These mass storage devices can then provide this access activity information to the controller. This enables the controller to have accurate, timely and comprehensive information indicating the high or low access activity segments. Using that information the controller can then optimize the subsystem performance. Thus, with very little measurement activity of its own, the subsystem controller will be in position to extract the best performance out of a given configuration. Since the mass storage devices may do much of this work already in connection with the oversight of their own internal caches or other internal management, the additional responsibility incurred by federated tiering management is relatively modest.

The controller will configure the mass storage devices in each tier as to which access activity information it will request from them, then request that information later. Each mass storage device preferably keeps track of the read and write activity on the busiest or least busy segments of its storage space, including noting sequential reads and writes. In order to determine which segment should be moved among the tiers, the controller may ask for a list of the busiest or least busy segments. To illustrate, reference is made to FIG. 3 and the shown subsystem 300. Here, controller 310 requests from the mass storage devices of the first storage tier 320 which device data segments are the least busy, potentially meeting a threshold value or other criterion. In response, controller 310 receives access activity information for device data segments 320a, 320b. Controller 310 requests from the mass storage devices of the second storage tier 330 which device data segments are the busiest. In response, controller 310 receives access activity information for device data segments 330a, 330b.

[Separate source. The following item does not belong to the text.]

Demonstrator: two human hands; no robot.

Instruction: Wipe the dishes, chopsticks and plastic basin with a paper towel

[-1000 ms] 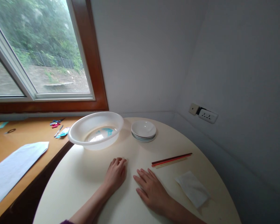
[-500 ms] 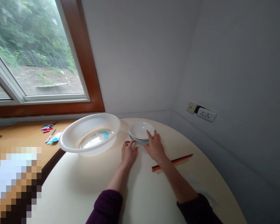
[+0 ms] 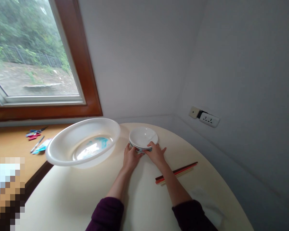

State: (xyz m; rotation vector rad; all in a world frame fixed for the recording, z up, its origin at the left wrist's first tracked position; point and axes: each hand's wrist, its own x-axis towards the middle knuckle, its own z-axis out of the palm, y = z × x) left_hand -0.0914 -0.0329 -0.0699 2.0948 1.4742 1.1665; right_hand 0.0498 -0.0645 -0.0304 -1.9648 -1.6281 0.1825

Controller 310 then determines if the four identified device data segments should be moved, based in part on whether the target tier can receive it and still accomplish the purpose of the move. As seen in FIG. 3, first and second storage tiers 320, 330 can accommodate the data movement since both reported two device data segments. In FIG. 4 controller 310 proceeds to move the identified device data segments between the storage tiers. The storage locations for device data segments 320a and 330a are swapped, and the storage locations for device data segments 320b and 330b are swapped. With this the access performance of device data segments 330a and 330b is increased. And, unlike the tiering management scheme of FIGS. 1 and 2, no unwarranted device data segment moves are performed. The result is a minimization of the amount of data that is not accessed that much from being put into a higher-performing tier. Note that least busy device data segment 330c was not moved to first storage tier 320. Also, controller 310 used less processing and memory resources to manage the four device data segments 320a, 320b, 330a and 330b than controller 110 used to manage the 15 subsystem data chunks shown in FIGS. 1 and 2.

The above description is but one of many examples. Further examples will be explained by referring to Table 1 below. Assume each mass storage device in the subsystem maintains the access activity information shown in Table 1. The first column shows the device data segments as LBA ranges. These LBA ranges can be defined in any way. One way is to use the mean transfer length for the accesses by the subsystem. Yet the segment size can be different for each tier, and each mass storage device, but that will lead to more overhead for the controller.

For each LBA range there are associated read and write (access) frequency values. These values can be determined by meeting a threshold access frequency. For example, the subsystem controller may program the mass storage devices to count as an access frequency some value, such as 150 IOs/sec. Or the mass storage devices can simply increment each read and write column as they occur, and the subsystem controller is left to determine the access frequency. This can be done by the subsystem controller determining the time between access activity information requests. Or the subsystem controller can time the access activity information requests at fixed intervals. Then the mass storage device would send only the access activity information that met a certain threshold value. Also, the information in addition to the read activity is provided in some cases because the best decision to move data between tiers may not be determined by considering read activity only.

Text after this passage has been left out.